It also features as a key event in the gospels of the New Testament (65–10 °CE) and in every record of early Christianity. Despite this extensive coverage, however, none of the sources provide a fixed procedure for Roman crucifixions in Jerusalem. There is no precision about the exact manner in which Jesus was attached to the cross, or the shape of the cross, or whether ropes were used in addition to nails.
Archaeologically, only one relevant artefact has been recovered from crucifixions in early Palestine. In 1968 the physical anthropologist Nicu Haas recovered the remains of a crucified man from a first-century burial cave in north Jerusalem. If these remains are representative, then the evidence worth noting is a right heel bone split by a four-and-a-half inch iron spike. Nothing comparable has been found before or since.
The spike, or nail, remains in the bone because no one could pull it out. The practice at the time, or so it is widely believed, was to reuse nails, but this one has twisted at the point into a fishhook barb. The spike has gone through the bone and blunted itself against a knot in the vertical piece of wood used for the crucifixion.
The wood remnants on the point of the nail are identified as olive. It seems unlikely, given the logistical demands and the expense, that hardwood beams would have been imported to Palestine solely for crucifixion. In the absence of suitable wood for crosses, easier and cheaper to nail offenders into the native olive trees.
One last point, to ensure the picture is clear. The nail goes into the rounded heel bone at right angles to the foot, and not into the bones at the front. This suggests the feet were placed either side of a thinnish piece of wood, with a separate nail for each heel. Mature olive trees have trunks of a suitable width. As for the hands, the dig produced no evidence of bones from the arm or wrist pierced with similar spikes.
In first-century Judaea, outside the city of Jerusalem, the olive trees on Golgotha are stripped of leaves. Many are gouged in the trunk a short distance above the ground, the bark encrusted with blood turned brown. The Romans reuse their nails, and they reuse the trees.
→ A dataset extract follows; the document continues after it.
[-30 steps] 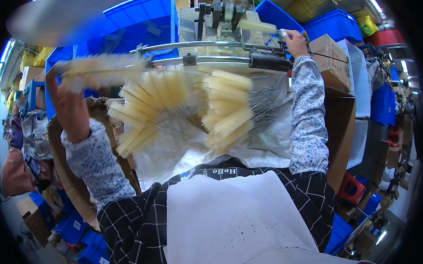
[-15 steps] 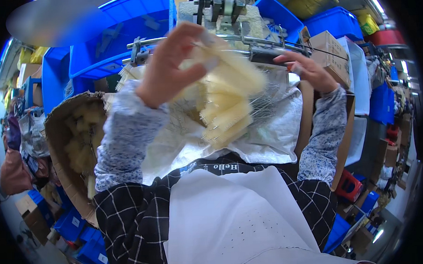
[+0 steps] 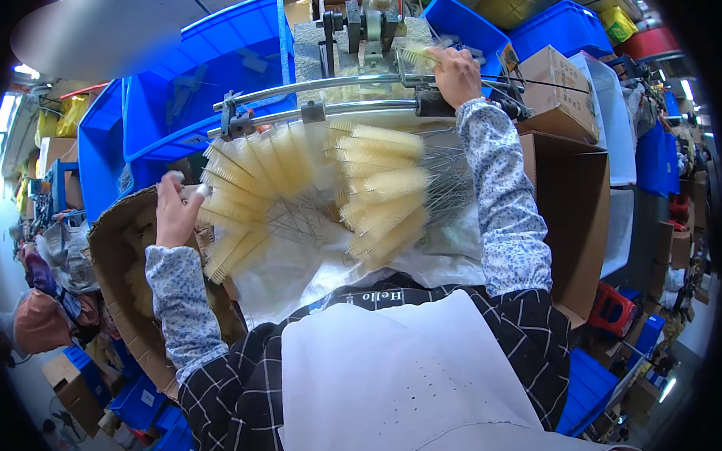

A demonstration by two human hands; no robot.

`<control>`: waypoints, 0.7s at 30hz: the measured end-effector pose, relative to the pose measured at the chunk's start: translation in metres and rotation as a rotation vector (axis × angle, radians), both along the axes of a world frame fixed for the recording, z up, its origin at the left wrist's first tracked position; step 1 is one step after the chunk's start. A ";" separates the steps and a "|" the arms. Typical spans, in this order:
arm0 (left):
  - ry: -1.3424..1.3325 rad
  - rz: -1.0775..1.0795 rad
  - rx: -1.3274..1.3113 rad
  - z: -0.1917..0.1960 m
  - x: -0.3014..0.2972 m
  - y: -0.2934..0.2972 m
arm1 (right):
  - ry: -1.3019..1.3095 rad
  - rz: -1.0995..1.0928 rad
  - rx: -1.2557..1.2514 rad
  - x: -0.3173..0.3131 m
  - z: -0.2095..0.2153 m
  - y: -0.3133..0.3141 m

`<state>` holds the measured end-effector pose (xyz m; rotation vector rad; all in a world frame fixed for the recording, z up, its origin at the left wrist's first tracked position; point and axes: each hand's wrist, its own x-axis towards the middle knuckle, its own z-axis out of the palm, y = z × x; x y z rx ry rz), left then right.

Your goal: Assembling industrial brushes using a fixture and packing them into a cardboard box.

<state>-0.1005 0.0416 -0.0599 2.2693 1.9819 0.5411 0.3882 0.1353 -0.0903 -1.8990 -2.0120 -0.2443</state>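
While the right hand (image 3: 455, 73) grips a brush (image 3: 416, 58) at the machine (image 3: 366, 26), the left hand (image 3: 174, 212) pinches brushes (image 3: 241, 206) above a brush-filled cardboard box (image 3: 111, 242).

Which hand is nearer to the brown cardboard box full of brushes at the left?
Left. The left hand is over the cardboard box, at the fanned yellow brushes. The right hand is far off at the machine up top.

Left hand (image 3: 173, 210) reaches out low, right hand (image 3: 457, 75) stretched far forward (fingers curled).
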 end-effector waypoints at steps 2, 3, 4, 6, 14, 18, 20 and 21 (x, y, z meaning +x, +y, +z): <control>-0.332 0.105 -0.501 -0.006 -0.013 -0.008 | 0.008 -0.032 -0.038 -0.005 -0.002 0.005; -0.332 0.107 -0.502 -0.010 -0.017 -0.010 | 0.008 -0.031 -0.039 -0.006 -0.003 0.006; -0.434 0.125 -0.565 -0.009 -0.015 -0.012 | 0.007 -0.029 -0.038 -0.006 -0.003 0.008; -0.535 0.149 -0.631 -0.004 -0.009 -0.016 | 0.005 -0.027 -0.038 -0.007 -0.004 0.011; -0.850 -0.009 -0.690 0.032 0.006 -0.014 | 0.029 0.014 -0.032 -0.005 -0.009 0.015; -0.858 -0.132 -0.515 0.061 0.018 -0.015 | 0.024 0.050 0.014 -0.005 -0.010 0.018; -0.852 -0.195 -0.415 0.076 0.020 -0.016 | 0.050 0.050 -0.064 -0.003 -0.010 0.018; -0.852 -0.194 -0.416 0.083 0.021 -0.016 | 0.049 0.050 -0.066 -0.002 -0.013 0.021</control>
There are smaller stains in the side branches above head height, because a mature olive tree can be re-used for a crucifixion three or four times. If the branches are kindly placed.
A soldier steps between Lazarus and Jesus.
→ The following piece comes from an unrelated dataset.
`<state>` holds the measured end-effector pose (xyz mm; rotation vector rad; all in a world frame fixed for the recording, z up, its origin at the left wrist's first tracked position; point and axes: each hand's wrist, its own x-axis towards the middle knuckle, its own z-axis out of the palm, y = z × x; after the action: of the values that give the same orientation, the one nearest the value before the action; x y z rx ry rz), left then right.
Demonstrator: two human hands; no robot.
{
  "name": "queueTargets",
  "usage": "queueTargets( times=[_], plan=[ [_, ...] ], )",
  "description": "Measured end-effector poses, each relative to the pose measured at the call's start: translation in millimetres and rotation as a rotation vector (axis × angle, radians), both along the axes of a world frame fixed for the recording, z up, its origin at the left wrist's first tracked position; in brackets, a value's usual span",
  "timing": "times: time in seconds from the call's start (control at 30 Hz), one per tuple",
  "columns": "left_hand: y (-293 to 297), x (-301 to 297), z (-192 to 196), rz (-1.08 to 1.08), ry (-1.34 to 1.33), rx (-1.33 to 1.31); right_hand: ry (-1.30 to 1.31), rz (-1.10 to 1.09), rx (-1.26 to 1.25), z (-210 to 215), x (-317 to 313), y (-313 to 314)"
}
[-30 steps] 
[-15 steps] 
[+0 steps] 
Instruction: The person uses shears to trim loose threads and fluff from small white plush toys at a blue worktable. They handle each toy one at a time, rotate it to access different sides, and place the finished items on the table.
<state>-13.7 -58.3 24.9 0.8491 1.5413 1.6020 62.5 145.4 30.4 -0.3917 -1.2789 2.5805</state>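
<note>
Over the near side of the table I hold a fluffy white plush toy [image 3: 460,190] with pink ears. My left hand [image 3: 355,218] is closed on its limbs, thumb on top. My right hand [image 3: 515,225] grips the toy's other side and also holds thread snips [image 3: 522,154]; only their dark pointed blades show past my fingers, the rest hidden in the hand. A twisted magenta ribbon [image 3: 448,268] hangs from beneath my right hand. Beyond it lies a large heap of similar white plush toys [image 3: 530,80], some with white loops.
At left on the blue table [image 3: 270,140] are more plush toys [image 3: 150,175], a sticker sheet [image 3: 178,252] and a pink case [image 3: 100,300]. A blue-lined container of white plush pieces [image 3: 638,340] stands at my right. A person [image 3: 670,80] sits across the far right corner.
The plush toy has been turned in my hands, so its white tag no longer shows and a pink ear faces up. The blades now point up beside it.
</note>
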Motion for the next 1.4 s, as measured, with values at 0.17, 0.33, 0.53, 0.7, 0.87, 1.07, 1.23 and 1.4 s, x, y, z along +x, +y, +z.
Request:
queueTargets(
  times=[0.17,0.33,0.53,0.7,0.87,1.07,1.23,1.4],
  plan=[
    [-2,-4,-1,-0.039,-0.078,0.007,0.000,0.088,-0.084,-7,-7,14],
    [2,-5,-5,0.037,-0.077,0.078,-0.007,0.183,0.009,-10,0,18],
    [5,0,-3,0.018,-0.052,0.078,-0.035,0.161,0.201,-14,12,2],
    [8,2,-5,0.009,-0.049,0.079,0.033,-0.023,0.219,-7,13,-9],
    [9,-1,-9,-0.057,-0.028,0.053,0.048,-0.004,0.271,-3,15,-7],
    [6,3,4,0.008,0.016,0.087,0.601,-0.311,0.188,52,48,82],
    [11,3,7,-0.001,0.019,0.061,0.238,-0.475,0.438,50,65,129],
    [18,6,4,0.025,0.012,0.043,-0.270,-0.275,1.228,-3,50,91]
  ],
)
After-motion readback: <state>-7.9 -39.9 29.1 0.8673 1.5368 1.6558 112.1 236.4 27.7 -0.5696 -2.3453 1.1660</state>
He is wearing full military uniform in the late morning heat. The dented metal, the leather kilt, the sweat, everything about him says he’d prefer to be in Syria for a straight fight against Parthians. He holds his lance diagonally across his chest, and shoves Lazarus back.
Jesus is surrounded by a knot of soldiers, his hands bound, his head bleeding. He is learning his lesson from Lazarus, dying in the open in front of witnesses, a verifiable public death.
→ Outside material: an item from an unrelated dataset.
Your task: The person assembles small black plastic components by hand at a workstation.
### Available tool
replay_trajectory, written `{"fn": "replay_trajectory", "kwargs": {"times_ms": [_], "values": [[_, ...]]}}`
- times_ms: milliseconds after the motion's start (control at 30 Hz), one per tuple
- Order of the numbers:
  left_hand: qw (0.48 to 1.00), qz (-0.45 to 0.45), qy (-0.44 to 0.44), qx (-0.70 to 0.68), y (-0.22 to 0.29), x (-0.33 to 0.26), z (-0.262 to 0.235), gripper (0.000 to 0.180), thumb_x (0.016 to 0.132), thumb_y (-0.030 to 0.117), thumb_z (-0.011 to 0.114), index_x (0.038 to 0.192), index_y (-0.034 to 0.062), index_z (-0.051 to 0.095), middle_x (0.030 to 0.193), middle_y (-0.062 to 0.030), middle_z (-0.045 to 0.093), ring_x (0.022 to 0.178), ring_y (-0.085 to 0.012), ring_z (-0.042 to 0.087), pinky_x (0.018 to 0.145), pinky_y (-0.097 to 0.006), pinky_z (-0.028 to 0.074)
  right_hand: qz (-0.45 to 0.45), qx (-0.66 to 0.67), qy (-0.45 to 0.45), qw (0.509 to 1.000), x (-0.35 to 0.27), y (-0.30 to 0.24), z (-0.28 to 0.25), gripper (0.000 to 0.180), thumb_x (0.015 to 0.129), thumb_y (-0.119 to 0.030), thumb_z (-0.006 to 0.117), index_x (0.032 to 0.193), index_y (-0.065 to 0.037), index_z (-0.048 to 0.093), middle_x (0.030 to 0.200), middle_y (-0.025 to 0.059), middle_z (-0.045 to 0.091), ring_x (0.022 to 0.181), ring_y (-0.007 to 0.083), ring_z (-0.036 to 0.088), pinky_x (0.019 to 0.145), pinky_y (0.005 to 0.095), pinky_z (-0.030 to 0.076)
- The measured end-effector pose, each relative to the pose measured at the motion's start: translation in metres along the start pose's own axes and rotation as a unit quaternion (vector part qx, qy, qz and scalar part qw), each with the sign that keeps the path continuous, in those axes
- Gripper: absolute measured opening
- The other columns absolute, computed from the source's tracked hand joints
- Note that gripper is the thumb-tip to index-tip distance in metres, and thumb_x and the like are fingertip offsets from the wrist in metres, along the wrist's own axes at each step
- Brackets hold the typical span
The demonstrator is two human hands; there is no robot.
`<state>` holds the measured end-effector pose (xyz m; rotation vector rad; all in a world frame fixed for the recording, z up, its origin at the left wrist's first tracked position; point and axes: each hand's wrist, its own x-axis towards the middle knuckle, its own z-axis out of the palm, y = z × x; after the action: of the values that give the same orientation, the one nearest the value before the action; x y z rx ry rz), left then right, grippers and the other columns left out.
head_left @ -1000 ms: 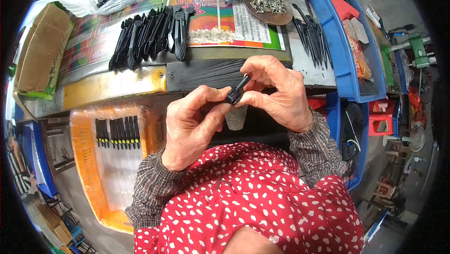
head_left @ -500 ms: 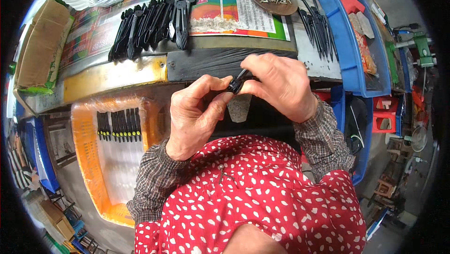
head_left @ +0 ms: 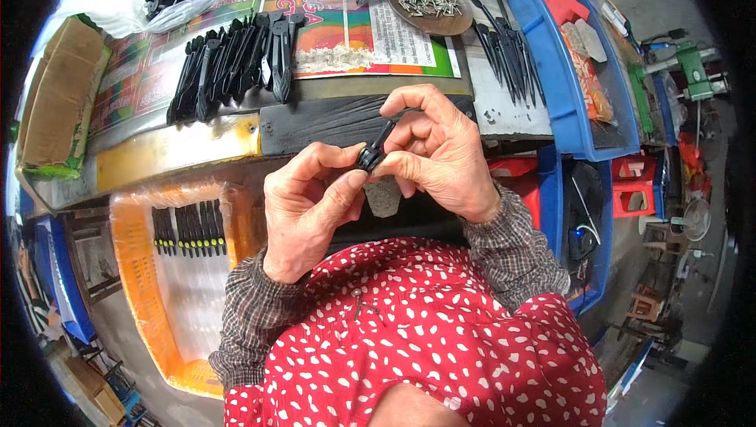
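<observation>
The person wears a red top (head_left: 425, 340) covered in small white spots. Under it, long brown checked sleeves (head_left: 256, 321) gather in elastic cuffs at both wrists. Both hands, left (head_left: 307, 206) and right (head_left: 441, 155), are bare.

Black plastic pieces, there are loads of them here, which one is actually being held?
The short black piece pinched between the left hand and right hand. The others lie in a row on the bench or inside the orange crate.

Bright even daylight, soft shadows, sharp centre, fisheye-bent edges, black corners
</observation>
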<state>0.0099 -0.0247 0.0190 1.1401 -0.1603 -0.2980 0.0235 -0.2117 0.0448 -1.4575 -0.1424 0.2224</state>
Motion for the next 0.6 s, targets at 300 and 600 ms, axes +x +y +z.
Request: {"fn": "replay_trajectory", "kwargs": {"times_ms": [300,600], "values": [[0.999,0.007,-0.014,-0.052,0.002,-0.001,0.004,0.017,0.091,-0.003,0.061,0.107,-0.0054,0.061,0.089,-0.0088,0.067,0.062,-0.0070,0.055,0.052,-0.021,0.045,0.063,0.211,-0.005,0.975,-0.008,0.019,0.008,0.033,0.085,-0.008,0.072,0.110,-0.001,0.051,0.077,0.0050,0.064,0.046,0.0062,0.052,0.036,0.0179,0.038],[1.000,0.015,-0.008,0.001,0.005,-0.003,0.004,0.017,0.090,-0.004,0.061,0.107,-0.0052,0.063,0.084,-0.0055,0.065,0.062,-0.0054,0.054,0.053,-0.019,0.044,0.019,0.028,-0.027,0.999,-0.005,0.003,0.000,0.035,0.085,-0.001,0.069,0.114,-0.004,0.048,0.078,0.0052,0.064,0.054,0.0052,0.055,0.043,0.0181,0.042]]}}
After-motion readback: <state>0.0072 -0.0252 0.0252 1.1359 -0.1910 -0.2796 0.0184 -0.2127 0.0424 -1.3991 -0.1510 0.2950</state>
Out of the Gennath Gate, up the hill. It is the sick who most stubbornly insist on hurting him. The unhealed and the unbelievers spit on him, and with palm leaves they slice at his upper arms, at his thighs and his face. The Roman soldiers kick him when he stumbles.
Lazarus catches glimpses of his friend’s face, plainly terrified as he tries to protect himself. His disciples, among so many others, have abandoned him. Only his friend Lazarus can help him now.
Cassius had seen his first crucifixion at the Flavian amphitheatre in Rome. The victim had been an adult male lion. He remembers the skin tight over the white belly, and the hideously stretched tendons in the legs. It was somehow worse than watching a man on the cross, although lions, he noted at the time, did not last as long as men.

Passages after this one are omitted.